▸ Your goal
Find the line in the entries below that contains "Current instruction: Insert". Repeat it exactly, and every line after it through the line that contains "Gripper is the".

▸ Material for this exercise
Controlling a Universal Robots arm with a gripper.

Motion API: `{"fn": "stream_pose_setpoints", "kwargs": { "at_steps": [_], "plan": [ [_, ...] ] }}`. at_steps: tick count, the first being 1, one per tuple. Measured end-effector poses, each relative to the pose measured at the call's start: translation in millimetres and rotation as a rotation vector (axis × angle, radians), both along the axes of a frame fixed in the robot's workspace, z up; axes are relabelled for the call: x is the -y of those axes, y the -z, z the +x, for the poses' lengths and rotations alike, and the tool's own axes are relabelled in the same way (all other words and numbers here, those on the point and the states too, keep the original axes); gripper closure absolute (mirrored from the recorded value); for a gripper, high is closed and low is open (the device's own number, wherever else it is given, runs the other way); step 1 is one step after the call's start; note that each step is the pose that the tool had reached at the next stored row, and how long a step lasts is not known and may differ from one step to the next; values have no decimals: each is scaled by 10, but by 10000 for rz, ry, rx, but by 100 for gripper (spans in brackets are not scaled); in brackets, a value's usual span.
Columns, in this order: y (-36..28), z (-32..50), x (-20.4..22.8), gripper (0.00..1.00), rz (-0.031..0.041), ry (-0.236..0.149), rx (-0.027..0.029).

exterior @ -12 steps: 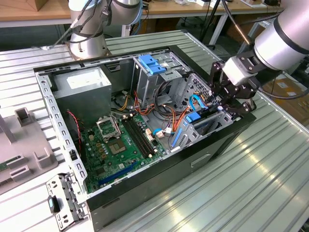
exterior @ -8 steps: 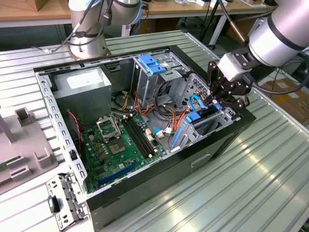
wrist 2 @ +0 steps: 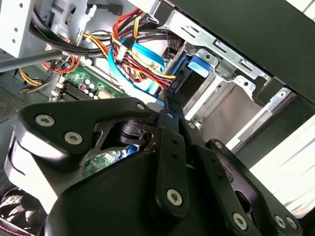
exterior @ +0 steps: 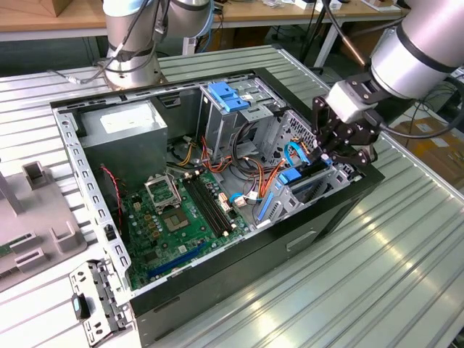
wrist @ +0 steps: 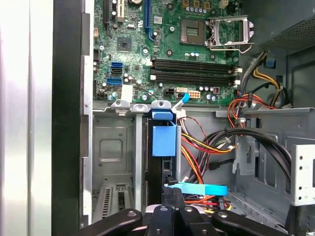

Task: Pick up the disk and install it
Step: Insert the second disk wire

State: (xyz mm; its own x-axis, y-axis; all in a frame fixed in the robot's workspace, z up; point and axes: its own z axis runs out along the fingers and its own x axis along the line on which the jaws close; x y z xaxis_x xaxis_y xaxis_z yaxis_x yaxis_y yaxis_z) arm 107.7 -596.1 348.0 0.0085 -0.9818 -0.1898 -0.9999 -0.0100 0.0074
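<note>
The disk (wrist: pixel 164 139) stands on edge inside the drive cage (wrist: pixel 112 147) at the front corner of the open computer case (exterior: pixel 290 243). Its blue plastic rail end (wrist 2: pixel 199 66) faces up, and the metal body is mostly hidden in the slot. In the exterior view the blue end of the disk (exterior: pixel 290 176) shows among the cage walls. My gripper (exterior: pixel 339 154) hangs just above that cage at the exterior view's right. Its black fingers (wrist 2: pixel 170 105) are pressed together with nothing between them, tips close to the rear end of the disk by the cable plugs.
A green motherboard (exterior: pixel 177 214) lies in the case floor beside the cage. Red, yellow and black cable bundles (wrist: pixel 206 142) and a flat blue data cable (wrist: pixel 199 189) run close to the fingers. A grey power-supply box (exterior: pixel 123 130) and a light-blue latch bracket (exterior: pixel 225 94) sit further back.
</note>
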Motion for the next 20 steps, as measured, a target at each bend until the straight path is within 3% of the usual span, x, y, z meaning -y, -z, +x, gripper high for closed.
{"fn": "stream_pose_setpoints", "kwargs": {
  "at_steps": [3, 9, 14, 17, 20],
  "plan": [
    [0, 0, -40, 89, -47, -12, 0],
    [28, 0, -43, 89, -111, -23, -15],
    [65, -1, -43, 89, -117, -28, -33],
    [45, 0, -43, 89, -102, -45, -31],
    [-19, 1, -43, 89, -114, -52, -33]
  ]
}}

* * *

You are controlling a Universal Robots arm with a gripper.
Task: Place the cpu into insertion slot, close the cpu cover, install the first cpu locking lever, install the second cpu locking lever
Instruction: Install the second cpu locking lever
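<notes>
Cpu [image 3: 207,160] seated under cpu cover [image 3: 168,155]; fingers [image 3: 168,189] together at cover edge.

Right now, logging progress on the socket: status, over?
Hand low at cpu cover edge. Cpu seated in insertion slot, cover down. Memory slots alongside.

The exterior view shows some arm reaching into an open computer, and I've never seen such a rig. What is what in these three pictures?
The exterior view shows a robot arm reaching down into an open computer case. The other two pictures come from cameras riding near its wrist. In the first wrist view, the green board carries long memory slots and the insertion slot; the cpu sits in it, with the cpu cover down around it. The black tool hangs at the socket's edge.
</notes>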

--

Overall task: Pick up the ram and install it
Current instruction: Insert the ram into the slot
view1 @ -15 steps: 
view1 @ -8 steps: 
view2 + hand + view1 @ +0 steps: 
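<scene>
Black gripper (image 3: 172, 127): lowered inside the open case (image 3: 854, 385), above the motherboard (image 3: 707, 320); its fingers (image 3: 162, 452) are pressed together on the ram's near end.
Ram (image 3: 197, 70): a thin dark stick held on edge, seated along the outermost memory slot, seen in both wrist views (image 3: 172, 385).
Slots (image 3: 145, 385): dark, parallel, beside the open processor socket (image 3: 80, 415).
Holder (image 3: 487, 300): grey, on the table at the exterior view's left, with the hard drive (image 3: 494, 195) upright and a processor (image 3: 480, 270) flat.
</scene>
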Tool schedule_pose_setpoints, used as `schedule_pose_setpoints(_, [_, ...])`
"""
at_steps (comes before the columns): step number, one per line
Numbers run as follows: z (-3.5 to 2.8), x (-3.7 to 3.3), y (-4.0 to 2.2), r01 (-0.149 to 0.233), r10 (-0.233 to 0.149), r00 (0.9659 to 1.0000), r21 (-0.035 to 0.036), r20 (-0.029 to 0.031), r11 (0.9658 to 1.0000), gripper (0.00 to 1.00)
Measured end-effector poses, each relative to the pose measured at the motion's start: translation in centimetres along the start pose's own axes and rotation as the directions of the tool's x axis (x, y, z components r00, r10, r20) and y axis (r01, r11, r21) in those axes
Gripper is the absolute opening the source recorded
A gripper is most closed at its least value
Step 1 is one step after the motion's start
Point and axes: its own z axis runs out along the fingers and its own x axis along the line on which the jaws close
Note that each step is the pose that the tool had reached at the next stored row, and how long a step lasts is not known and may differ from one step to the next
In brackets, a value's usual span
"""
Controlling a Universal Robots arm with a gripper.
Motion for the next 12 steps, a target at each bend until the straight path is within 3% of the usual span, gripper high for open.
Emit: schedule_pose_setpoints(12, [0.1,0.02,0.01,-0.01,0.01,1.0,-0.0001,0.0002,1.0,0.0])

▸ Written solution
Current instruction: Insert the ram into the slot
view1 @ -15 steps: 
view1 @ -8 steps: 
view2 + hand + view1 @ +0 steps: 
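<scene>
Black gripper (image 3: 172, 127): lowered inside the open case (image 3: 854, 385), above the motherboard (image 3: 707, 320); its fingers (image 3: 162, 452) are pressed together on the ram's near end.
Ram (image 3: 197, 70): a thin dark stick held on edge, seated along the outermost memory slot, seen in both wrist views (image 3: 172, 385).
Slots (image 3: 145, 385): dark, parallel, beside the open processor socket (image 3: 80, 415).
Holder (image 3: 487, 300): grey, on the table at the exterior view's left, with the hard drive (image 3: 494, 195) upright and a processor (image 3: 480, 270) flat.
</scene>
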Tool schedule_pose_setpoints, used as `schedule_pose_setpoints(_, [_, ...])`
"""
at_steps (comes before the columns): step number, one per line
Numbers run as follows: z (-3.5 to 2.8), x (-3.7 to 3.3), y (-4.0 to 2.2), r01 (-0.149 to 0.233), r10 (-0.233 to 0.149), r00 (0.9659 to 1.0000), r21 (-0.035 to 0.036), r20 (-0.029 to 0.031), r11 (0.9658 to 1.0000), gripper (0.00 to 1.00)
Measured end-effector poses, each relative to the pose measured at the motion's start: translation in centimetres along the start pose's own axes and rotation as the directions of the tool's x axis (x, y, z components r00, r10, r20) and y axis (r01, r11, r21) in those axes
Gripper is the absolute opening the source recorded

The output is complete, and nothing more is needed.